Collection entries
=-=-=-=-=
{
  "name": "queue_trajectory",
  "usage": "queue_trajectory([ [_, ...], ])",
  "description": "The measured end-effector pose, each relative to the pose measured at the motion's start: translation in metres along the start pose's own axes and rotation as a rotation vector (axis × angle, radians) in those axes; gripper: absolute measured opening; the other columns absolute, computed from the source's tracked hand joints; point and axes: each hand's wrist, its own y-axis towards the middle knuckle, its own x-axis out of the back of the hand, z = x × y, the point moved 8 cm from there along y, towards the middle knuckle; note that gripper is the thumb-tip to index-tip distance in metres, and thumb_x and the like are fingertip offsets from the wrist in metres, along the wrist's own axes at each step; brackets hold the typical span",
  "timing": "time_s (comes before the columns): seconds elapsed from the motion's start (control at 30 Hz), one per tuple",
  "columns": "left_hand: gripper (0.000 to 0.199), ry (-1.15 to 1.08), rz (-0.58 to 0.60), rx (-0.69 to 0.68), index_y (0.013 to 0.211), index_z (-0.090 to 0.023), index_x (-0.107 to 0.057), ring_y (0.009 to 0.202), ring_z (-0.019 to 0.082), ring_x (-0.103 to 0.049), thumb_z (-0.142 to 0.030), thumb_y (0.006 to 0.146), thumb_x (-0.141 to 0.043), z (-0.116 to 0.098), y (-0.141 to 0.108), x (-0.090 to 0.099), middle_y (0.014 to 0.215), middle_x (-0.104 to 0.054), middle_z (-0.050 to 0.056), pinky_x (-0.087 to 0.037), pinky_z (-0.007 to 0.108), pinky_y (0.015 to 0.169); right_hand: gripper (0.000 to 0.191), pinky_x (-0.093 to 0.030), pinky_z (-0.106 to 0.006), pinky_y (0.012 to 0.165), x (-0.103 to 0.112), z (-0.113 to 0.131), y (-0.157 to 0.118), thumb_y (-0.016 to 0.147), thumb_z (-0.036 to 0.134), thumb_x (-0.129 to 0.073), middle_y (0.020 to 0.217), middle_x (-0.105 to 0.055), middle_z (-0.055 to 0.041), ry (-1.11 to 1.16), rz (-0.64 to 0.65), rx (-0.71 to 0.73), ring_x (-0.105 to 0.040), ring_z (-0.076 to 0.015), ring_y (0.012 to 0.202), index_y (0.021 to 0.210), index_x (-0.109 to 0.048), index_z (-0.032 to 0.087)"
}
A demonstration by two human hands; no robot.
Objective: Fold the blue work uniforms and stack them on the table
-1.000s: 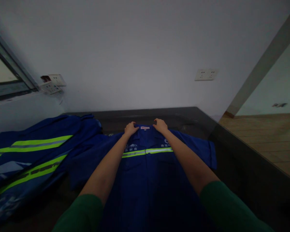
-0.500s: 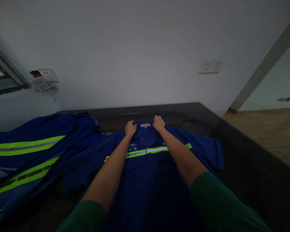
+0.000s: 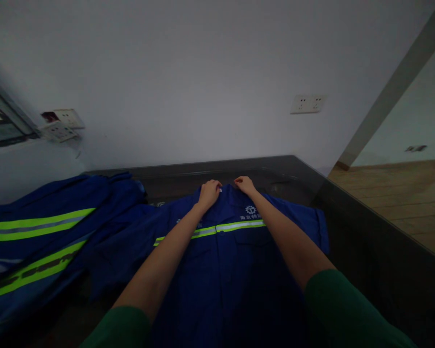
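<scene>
A blue short-sleeved work jacket (image 3: pixel 217 270) lies front up, with a yellow-green and silver reflective band across its chest and white print above it. At the left side of its collar, my left hand (image 3: pixel 209 193) is closed on the cloth, beside a bit of white label. My right hand (image 3: pixel 245 184) pinches at the collar's right edge, fingers pointing inward; the cloth at its fingertips is hard to make out. Between the hands the collar rises to a peak. Both forearms cover parts of the jacket's chest.
More blue clothing (image 3: pixel 39 217) with reflective bands is heaped at the left, touching the jacket's sleeve. The dark glossy table (image 3: pixel 366 251) meets a pale wall (image 3: pixel 188 87) behind. Wall sockets (image 3: pixel 307 104) sit above it, and wooden floor (image 3: pixel 391 193) shows at the right.
The collar, spread flat with its label showing, is now raised between my hands and mostly hides the label. My left hand has shifted right, the right hand slightly, and print shows on the chest.
</scene>
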Motion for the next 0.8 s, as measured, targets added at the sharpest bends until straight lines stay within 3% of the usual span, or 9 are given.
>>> queue_trajectory([
  [0.1,0.027,-0.019,0.102,-0.105,0.097,-0.017,-0.066,0.101,0.019,-0.056,-0.005,0.086,-0.044,-0.027,0.006,-0.031,0.103,-0.063,0.008,-0.043,0.031,0.093,0.021,-0.047,-0.022,0.086,-0.004,-0.002,-0.01,0.086,0.019,-0.057,0.104,-0.072,-0.0068,-0.011,0.001,0.031,-0.066,-0.0161,0.098,0.099,-0.073,0.018],
  [0.23,0.035,-0.024,0.094,-0.12,0.106,-0.012,-0.063,0.108,0.02,-0.054,0.0,0.083,-0.04,-0.032,0.01,-0.049,0.111,-0.06,0.012,-0.042,0.033,0.098,0.018,-0.046,-0.022,0.085,-0.011,-0.004,-0.02,0.084,0.02,-0.061,0.101,-0.073,-0.0058,-0.048,-0.001,0.051,-0.066,-0.0164,0.095,0.097,-0.074,0.019],
  [0.47,0.037,-0.023,0.104,-0.128,0.12,-0.014,-0.058,0.119,0.021,-0.05,-0.007,0.089,-0.039,-0.03,0.006,-0.05,0.124,-0.057,0.012,-0.038,0.035,0.105,0.022,-0.042,-0.029,0.09,-0.013,-0.006,-0.025,0.086,0.03,-0.059,0.104,-0.068,-0.0092,-0.096,-0.076,0.025,-0.061,-0.0196,0.099,0.1,-0.071,0.017],
  [0.63,0.038,-0.011,0.108,-0.08,0.124,-0.012,-0.058,0.122,0.021,-0.051,-0.012,0.092,-0.038,-0.03,0.002,-0.049,0.131,-0.056,0.013,-0.038,0.034,0.106,0.018,-0.042,-0.027,0.088,-0.012,-0.004,-0.028,0.086,0.028,-0.058,0.1,-0.068,-0.0082,-0.093,-0.11,0.007,-0.06,-0.0186,0.096,0.095,-0.07,0.017],
  [0.8,0.04,-0.019,0.166,-0.11,0.128,-0.011,-0.056,0.13,0.017,-0.045,-0.014,0.096,-0.033,-0.029,0.004,-0.056,0.137,-0.053,0.012,-0.032,0.03,0.111,0.025,-0.041,-0.025,0.089,-0.001,-0.001,-0.037,0.091,0.02,-0.046,0.102,-0.068,-0.0078,-0.055,-0.174,0.047,-0.059,-0.0164,0.097,0.104,-0.067,0.015],
])
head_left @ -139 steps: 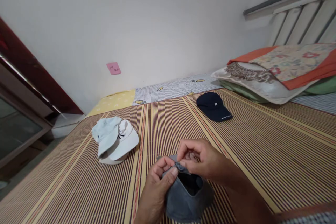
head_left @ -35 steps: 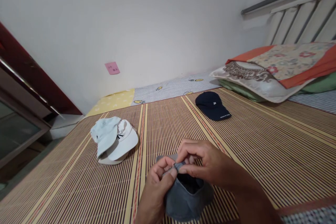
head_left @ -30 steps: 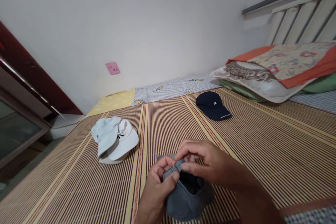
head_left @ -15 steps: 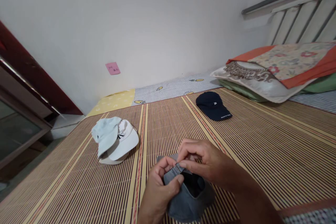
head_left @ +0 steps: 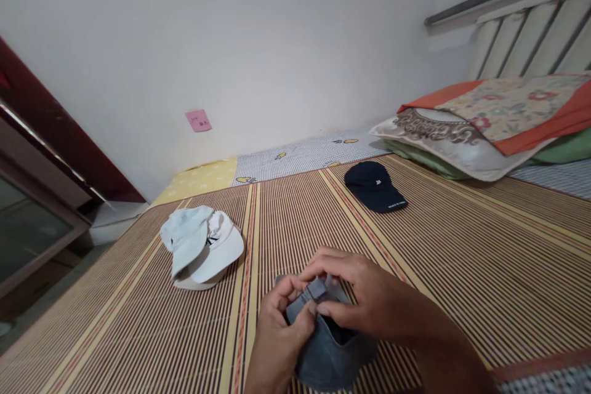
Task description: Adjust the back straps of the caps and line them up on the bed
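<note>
A grey-blue baseball cap (head_left: 330, 354) lies on the striped mat close to me, its back opening and adjuster strap (head_left: 316, 289) turned upward. My left hand (head_left: 284, 332) pinches the strap's left side between thumb and fingers. From the right, my right hand (head_left: 353, 289) grips the same strap, thumb below and fingers curled over the far side. The strap's buckle is partly covered by my fingers. Most of the cap's brim is hidden behind my hands.
Pale caps (head_left: 203, 246) lie stacked at left on the mat (head_left: 295, 215). A navy cap (head_left: 372, 186) sits farther back at right. Pillows (head_left: 462, 135) lie at far right below a radiator (head_left: 535, 37). A pink note (head_left: 198, 120) is on the white wall.
My right hand has shifted its fingers leftward over the strap, and my left thumb has moved up onto it. More of the strap now shows between my hands. The other caps have not moved.
</note>
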The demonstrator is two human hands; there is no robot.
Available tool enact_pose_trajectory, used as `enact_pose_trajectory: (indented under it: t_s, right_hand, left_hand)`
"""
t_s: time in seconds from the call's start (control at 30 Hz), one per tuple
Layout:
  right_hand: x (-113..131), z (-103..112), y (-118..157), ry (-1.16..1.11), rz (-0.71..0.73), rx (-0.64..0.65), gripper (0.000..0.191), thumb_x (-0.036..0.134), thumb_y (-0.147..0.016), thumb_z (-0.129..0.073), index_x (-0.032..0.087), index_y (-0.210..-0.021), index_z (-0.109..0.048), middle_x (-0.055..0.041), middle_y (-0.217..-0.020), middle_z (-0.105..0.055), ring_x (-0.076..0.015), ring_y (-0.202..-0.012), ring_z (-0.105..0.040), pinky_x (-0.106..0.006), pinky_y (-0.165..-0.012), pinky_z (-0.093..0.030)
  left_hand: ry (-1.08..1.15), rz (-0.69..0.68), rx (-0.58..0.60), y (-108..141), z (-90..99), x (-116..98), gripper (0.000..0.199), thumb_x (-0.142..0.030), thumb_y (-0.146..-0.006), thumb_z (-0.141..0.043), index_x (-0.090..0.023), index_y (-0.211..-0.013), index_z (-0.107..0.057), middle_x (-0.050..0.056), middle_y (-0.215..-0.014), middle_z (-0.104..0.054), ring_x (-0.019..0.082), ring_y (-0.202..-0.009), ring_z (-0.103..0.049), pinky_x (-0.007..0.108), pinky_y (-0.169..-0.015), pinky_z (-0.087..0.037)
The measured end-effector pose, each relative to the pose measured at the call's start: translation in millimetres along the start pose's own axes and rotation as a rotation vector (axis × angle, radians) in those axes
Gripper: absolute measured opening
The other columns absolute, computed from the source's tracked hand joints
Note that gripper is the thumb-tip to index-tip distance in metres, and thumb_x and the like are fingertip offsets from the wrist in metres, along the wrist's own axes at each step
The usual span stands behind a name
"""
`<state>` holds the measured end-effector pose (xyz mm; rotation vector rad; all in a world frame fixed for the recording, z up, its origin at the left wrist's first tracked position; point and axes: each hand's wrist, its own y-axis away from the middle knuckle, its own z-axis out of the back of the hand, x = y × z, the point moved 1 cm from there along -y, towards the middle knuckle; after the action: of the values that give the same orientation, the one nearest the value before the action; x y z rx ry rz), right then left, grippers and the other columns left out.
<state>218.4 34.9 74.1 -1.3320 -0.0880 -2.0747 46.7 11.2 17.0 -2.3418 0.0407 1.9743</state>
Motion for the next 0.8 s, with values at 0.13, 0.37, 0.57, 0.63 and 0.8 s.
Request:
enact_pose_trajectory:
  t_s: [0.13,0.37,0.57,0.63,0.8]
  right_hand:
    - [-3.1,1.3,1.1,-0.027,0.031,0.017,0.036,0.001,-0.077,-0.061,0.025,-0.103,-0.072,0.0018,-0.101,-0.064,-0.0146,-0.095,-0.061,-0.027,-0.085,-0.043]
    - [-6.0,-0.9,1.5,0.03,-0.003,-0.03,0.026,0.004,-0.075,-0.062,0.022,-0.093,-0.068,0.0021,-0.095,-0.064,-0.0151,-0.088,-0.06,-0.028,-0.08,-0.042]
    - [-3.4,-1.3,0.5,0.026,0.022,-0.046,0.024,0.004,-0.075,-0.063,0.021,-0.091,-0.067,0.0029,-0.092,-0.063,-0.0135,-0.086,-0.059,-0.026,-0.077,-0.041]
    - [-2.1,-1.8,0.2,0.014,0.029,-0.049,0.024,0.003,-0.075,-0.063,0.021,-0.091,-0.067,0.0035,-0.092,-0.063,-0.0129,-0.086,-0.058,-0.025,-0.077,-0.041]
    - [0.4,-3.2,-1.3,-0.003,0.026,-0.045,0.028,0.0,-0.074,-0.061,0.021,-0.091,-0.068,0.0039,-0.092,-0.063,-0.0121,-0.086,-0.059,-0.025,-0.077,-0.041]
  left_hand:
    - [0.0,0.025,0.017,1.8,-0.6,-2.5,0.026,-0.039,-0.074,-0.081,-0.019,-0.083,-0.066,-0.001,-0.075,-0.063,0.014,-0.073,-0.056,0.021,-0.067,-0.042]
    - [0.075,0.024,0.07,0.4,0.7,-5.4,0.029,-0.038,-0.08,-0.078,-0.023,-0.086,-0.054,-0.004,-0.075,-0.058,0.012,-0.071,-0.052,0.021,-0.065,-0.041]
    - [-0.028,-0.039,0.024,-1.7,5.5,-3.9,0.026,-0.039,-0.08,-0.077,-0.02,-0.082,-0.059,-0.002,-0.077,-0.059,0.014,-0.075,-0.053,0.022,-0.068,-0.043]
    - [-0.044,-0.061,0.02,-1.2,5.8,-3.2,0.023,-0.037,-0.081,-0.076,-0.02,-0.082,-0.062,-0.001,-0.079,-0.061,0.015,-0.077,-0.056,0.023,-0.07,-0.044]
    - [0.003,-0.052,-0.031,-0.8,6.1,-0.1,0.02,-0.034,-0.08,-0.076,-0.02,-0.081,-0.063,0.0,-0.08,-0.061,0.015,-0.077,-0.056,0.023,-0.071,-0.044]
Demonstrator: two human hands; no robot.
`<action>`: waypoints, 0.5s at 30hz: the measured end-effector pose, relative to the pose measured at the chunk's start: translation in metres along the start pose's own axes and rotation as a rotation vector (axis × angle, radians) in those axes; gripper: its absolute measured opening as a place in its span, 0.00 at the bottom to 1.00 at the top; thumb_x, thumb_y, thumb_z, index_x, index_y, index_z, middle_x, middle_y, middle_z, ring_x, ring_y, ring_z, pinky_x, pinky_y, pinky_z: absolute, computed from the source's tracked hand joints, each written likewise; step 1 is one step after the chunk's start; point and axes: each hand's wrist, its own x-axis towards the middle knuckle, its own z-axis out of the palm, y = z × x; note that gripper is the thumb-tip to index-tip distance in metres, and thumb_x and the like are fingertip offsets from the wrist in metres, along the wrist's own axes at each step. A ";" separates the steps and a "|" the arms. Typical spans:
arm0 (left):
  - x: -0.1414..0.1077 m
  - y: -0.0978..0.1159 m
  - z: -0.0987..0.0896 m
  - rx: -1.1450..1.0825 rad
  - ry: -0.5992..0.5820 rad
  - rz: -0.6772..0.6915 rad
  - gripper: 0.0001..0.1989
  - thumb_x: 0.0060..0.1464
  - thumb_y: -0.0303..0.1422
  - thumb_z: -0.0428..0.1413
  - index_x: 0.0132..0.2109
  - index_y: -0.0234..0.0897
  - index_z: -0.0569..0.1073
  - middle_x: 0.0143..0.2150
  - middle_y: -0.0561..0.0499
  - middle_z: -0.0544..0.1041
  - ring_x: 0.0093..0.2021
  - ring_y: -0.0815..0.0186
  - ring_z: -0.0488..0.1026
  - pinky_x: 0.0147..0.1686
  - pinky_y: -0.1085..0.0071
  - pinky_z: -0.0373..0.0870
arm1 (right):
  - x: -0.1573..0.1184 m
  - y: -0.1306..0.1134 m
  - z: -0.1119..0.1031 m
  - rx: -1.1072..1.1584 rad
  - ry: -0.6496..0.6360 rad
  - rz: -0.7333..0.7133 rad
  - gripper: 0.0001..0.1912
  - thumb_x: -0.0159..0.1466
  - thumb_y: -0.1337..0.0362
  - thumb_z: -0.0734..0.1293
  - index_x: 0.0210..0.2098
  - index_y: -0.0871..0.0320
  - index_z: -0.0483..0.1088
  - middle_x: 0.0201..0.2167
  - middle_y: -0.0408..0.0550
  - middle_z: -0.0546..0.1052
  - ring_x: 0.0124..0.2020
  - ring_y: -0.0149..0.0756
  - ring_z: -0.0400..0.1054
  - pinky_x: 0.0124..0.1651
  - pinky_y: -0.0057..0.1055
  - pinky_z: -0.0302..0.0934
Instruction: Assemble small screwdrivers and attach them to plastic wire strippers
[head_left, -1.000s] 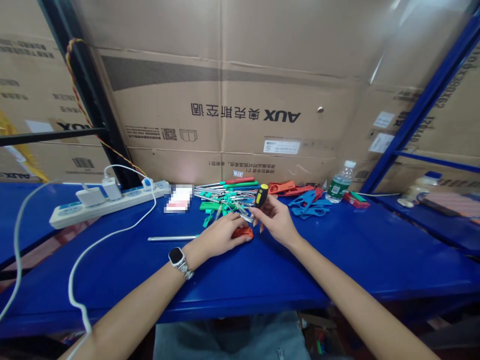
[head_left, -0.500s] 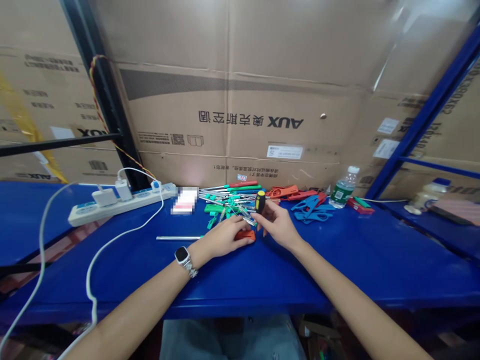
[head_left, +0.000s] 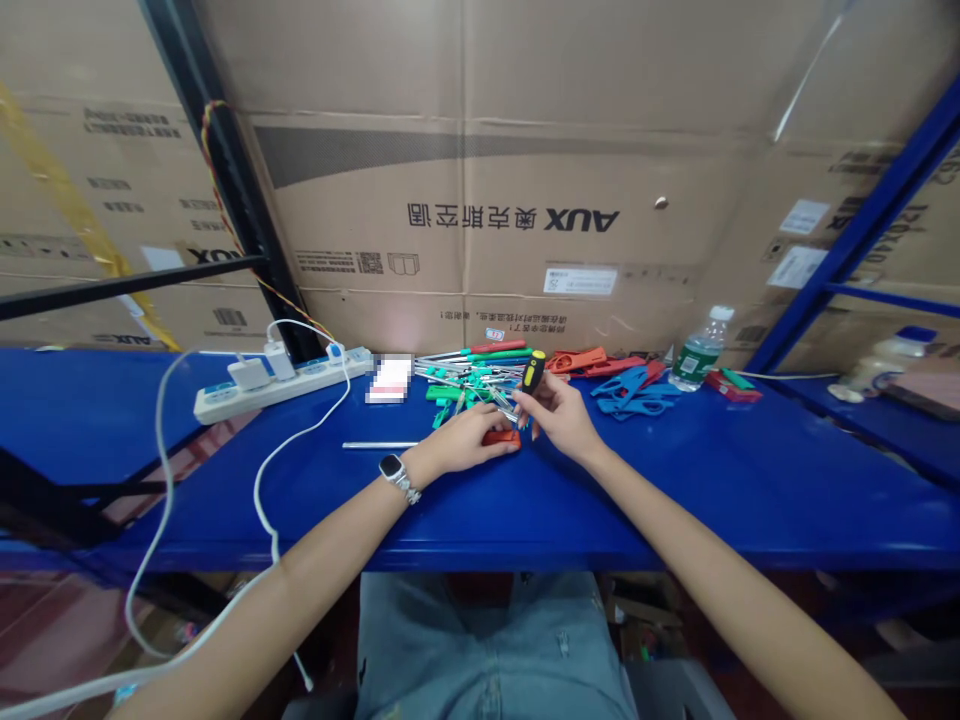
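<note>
In the head view my right hand (head_left: 568,418) is closed around a small screwdriver (head_left: 533,373) with a yellow-and-black handle. The handle points up and leans slightly right, while the tip is hidden near my fingers. My left hand (head_left: 471,440), with a watch (head_left: 392,467) on its wrist, grips an orange plastic piece (head_left: 513,438) against the blue tabletop (head_left: 465,520). A thin metal rod (head_left: 379,445) sticks out to the left from under that hand. Just behind both hands lies a pile of metal rods with green plastic parts (head_left: 480,378).
Orange clips (head_left: 576,360) and blue clips (head_left: 634,392) lie right of the pile, near a water bottle (head_left: 701,350). On the left are a power strip (head_left: 217,404) with cables and a white card (head_left: 391,380). A large cardboard box (head_left: 360,190) stands behind.
The view has tipped down, so the table appears higher and more of my lap shows. The screwdriver handle leans a little more to the right. Both hands keep their hold.
</note>
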 end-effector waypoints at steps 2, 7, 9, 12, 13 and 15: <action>0.000 -0.001 0.000 -0.015 0.000 -0.004 0.18 0.68 0.49 0.55 0.48 0.39 0.77 0.47 0.44 0.78 0.52 0.53 0.74 0.53 0.56 0.72 | 0.001 -0.001 0.000 0.006 0.011 -0.006 0.21 0.60 0.45 0.75 0.39 0.53 0.69 0.27 0.43 0.76 0.23 0.36 0.71 0.18 0.30 0.64; -0.001 -0.002 0.000 -0.023 0.000 0.004 0.18 0.67 0.50 0.55 0.48 0.40 0.78 0.48 0.45 0.79 0.52 0.53 0.74 0.52 0.57 0.71 | 0.003 -0.002 -0.002 -0.008 0.011 0.001 0.22 0.59 0.43 0.75 0.39 0.53 0.70 0.26 0.43 0.75 0.23 0.36 0.71 0.18 0.31 0.64; -0.001 -0.002 0.000 -0.015 0.003 0.001 0.19 0.67 0.50 0.55 0.48 0.40 0.77 0.48 0.45 0.79 0.52 0.54 0.74 0.51 0.57 0.72 | 0.003 -0.002 -0.002 -0.015 0.010 0.008 0.23 0.59 0.44 0.76 0.39 0.53 0.70 0.26 0.43 0.75 0.23 0.36 0.71 0.18 0.30 0.64; -0.002 -0.001 -0.001 -0.023 0.004 -0.014 0.19 0.67 0.51 0.55 0.48 0.40 0.77 0.47 0.44 0.79 0.50 0.54 0.75 0.48 0.59 0.73 | 0.003 -0.002 -0.002 -0.024 0.014 0.015 0.22 0.58 0.45 0.77 0.39 0.53 0.70 0.26 0.43 0.75 0.23 0.37 0.72 0.18 0.31 0.65; -0.002 -0.001 -0.001 -0.026 0.005 -0.020 0.20 0.67 0.51 0.55 0.48 0.40 0.77 0.47 0.44 0.79 0.50 0.54 0.75 0.48 0.59 0.73 | 0.003 -0.002 -0.002 -0.028 0.016 0.012 0.22 0.58 0.45 0.77 0.39 0.53 0.70 0.26 0.43 0.75 0.23 0.37 0.72 0.18 0.31 0.64; -0.002 -0.001 -0.001 -0.028 0.006 -0.024 0.20 0.67 0.51 0.55 0.48 0.39 0.77 0.47 0.44 0.79 0.50 0.54 0.75 0.49 0.58 0.73 | 0.003 0.000 -0.002 -0.040 0.016 0.003 0.22 0.58 0.45 0.77 0.39 0.53 0.71 0.26 0.43 0.75 0.24 0.37 0.72 0.18 0.31 0.64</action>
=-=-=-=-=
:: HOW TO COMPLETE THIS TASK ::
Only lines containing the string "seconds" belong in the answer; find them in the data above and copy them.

:: TASK SOLUTION ::
  "timing": "time_s (comes before the columns): seconds elapsed from the motion's start (control at 30 Hz), one per tuple",
t_s: time in seconds from the call's start (control at 30 Hz), one per tuple

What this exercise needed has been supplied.